Aug 1, 2012, 11:04 PM

Associated Press

ATLANTA (AP) – Now that a proposed penny sales tax to fund billions in transportation projects in metro Atlanta has failed, solutions to easing gridlock in the South’s economic engine are further away than ever.

A day after Tuesday’s primary election, supporters vowed to change the minds of voters who rejected the ballot issue by a 2-to-1 margin.
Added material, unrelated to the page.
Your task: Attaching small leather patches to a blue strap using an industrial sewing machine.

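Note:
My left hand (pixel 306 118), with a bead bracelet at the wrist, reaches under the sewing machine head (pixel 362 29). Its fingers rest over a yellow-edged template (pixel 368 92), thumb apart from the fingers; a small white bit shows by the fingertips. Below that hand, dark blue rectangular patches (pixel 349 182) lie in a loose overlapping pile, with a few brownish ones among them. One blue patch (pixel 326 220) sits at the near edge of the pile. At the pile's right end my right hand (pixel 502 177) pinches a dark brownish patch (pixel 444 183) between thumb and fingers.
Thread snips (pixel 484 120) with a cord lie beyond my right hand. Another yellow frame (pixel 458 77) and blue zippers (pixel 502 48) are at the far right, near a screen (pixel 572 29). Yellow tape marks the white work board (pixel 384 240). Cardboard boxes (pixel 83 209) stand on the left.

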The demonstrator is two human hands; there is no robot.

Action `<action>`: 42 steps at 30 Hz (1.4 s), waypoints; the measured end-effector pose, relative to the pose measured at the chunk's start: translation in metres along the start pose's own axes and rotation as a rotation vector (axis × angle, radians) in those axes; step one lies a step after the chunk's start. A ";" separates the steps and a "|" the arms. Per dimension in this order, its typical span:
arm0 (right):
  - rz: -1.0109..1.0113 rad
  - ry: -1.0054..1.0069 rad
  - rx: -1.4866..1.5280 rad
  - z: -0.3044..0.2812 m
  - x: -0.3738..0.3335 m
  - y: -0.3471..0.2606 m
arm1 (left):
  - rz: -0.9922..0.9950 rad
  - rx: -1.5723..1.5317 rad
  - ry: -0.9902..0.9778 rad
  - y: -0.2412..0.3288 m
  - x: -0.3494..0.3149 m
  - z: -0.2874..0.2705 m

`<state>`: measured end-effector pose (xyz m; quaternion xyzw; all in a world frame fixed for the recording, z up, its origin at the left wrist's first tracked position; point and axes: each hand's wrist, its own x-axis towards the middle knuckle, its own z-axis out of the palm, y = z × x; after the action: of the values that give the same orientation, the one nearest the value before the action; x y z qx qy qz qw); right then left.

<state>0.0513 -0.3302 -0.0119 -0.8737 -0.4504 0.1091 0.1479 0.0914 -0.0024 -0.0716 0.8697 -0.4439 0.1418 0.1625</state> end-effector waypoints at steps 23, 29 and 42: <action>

Critics derided the plan as an unfair tax on the poor that doesn’t really address sprawl and could not be entrusted to state government.

Meanwhile, the Atlanta region’s population _ which swelled by more than 4 million people in the past four decades _ continues to grow, fanning farther from the capital’s core.
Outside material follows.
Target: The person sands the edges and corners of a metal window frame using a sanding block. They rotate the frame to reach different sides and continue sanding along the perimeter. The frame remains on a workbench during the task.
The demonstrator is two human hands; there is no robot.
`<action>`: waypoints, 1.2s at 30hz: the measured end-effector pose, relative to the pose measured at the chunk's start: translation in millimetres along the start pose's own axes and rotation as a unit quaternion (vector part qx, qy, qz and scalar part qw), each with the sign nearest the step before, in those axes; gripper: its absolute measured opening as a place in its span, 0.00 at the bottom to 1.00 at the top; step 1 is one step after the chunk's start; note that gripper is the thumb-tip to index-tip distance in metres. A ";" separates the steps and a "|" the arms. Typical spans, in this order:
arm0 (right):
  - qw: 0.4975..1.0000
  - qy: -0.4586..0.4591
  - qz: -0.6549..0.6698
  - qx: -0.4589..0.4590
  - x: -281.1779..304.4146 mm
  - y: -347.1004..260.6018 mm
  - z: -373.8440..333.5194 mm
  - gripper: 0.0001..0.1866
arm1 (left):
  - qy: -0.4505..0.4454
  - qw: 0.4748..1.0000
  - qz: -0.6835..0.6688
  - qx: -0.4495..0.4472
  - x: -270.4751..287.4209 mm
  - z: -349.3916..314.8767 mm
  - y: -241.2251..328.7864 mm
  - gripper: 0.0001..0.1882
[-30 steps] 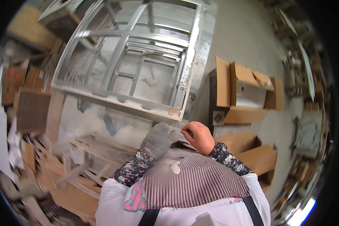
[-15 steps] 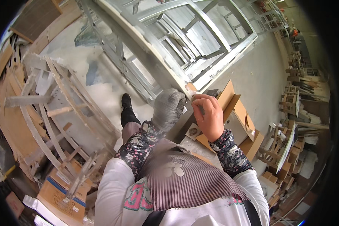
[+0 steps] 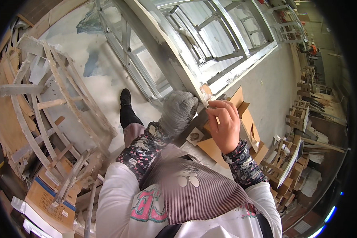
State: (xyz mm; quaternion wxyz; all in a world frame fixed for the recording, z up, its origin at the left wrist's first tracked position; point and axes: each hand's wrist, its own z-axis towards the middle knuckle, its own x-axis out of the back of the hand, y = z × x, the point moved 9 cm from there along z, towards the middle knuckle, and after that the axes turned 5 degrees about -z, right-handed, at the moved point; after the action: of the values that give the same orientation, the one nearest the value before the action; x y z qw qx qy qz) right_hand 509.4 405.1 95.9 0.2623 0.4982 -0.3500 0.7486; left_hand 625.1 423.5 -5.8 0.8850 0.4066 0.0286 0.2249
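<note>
My left hand (image 3: 179, 113), in a grey glove, is closed in a fist beside the near corner of a pale, metal-barred frame (image 3: 186, 65). Whatever it may hold is hidden by the glove. My bare right hand (image 3: 225, 125) is just right of that corner, with its thumb and fingertips bent together in a pinch. Anything between those fingertips is too small to make out. A brownish patch (image 3: 206, 89) marks the corner of the frame, just above both hands.
Opened cardboard boxes (image 3: 248, 123) stand on the floor beyond my right hand. On the left, a rough slatted wooden frame (image 3: 63, 95) leans near a cardboard carton (image 3: 51, 204). Stacked wooden pieces (image 3: 293, 158) line the right side. My shoe (image 3: 125, 97) is on the stained floor.
My right hand has shifted slightly to the right, away from the gloved left fist. The whole view has tilted a little; the left fist stays by the corner.
</note>
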 end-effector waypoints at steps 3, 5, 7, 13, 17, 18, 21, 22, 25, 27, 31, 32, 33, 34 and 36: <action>1.000 0.008 0.011 0.003 -3.1 0.5 -0.6 0.10 | -0.029 1.000 0.006 -0.003 -0.7 0.4 -1.8 0.18; 1.000 0.016 0.005 0.004 -3.3 -0.6 0.2 0.10 | -0.027 0.999 0.025 -0.013 1.7 1.5 0.5 0.19; 1.000 0.021 0.002 0.000 -2.2 -1.2 1.8 0.10 | -0.034 0.999 0.032 -0.012 2.0 3.2 1.3 0.20; 1.000 0.028 -0.001 -0.010 0.1 4.5 -6.8 0.09 | -0.042 0.999 0.009 -0.004 -0.2 4.6 5.1 0.20; 0.999 0.040 0.015 0.002 -24.1 9.6 -17.9 0.10 | -0.114 0.991 0.067 -0.031 -3.8 0.6 1.9 0.18; 0.999 0.038 0.011 -0.012 -28.8 12.8 -20.4 0.10 | -0.132 0.987 0.088 -0.031 -5.8 0.4 -1.2 0.18; 0.998 0.053 0.022 -0.019 -26.3 15.3 -26.1 0.10 | -0.129 0.984 0.118 -0.045 -4.9 0.4 0.6 0.18; 0.998 0.055 0.026 -0.024 -24.0 17.4 -25.5 0.10 | -0.120 0.987 0.098 -0.043 -3.4 1.4 1.3 0.18; 0.998 0.056 0.028 -0.011 -18.4 19.1 -24.0 0.11 | -0.113 0.990 0.068 -0.043 -3.0 4.0 3.4 0.16; 0.996 0.075 0.028 0.024 -20.9 16.9 -23.3 0.10 | -0.136 0.984 0.099 -0.059 -5.7 5.8 3.0 0.16; 0.995 0.080 0.043 0.029 -44.3 25.1 -28.7 0.09 | -0.190 0.963 0.174 -0.084 -10.2 9.8 -0.9 0.15; 0.996 0.071 0.057 0.011 -49.9 30.8 -30.8 0.08 | -0.206 0.958 0.182 -0.077 -11.8 10.1 -1.6 0.15; 0.996 0.058 0.063 0.000 -55.5 34.2 -32.9 0.08 | -0.224 0.954 0.189 -0.071 -13.0 9.9 -1.6 0.14; 0.996 0.056 0.073 -0.007 -58.1 37.1 -33.2 0.08 | -0.221 0.953 0.199 -0.063 -11.0 12.4 -1.0 0.14; 0.991 0.050 0.119 -0.037 -60.8 44.8 -35.4 0.07 | -0.216 0.952 0.214 -0.047 -7.1 15.0 1.5 0.14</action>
State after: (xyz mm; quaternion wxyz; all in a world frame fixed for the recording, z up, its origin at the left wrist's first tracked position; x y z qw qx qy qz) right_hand 478.4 402.5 18.5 0.2063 0.4049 -0.4209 0.7851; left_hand 621.7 410.7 4.4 0.8192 0.4003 -0.2615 0.3167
Observers say the governor and lawmakers will have to come up with an answer and the fix will likely not be easy.

“This is a promising opportunity that slipped through their fingers,” said Adie Tomer, a policy analyst with the Brookings Institute, a Washington-based think tank. “When the next opportunity will come in such an enormous, one swoop to address these issues, is questionable.”

Just getting the issue to a ballot was a four-year process: The Transportation Investment Act of 2010 was billed as an issue of local control by the GOP-controlled Legislature, which passed the decision to raise taxes on to voters, rather than deal with the issue themselves. While the referendum passed with bipartisan support, lawmakers scattered when it was time to urge voters to support it.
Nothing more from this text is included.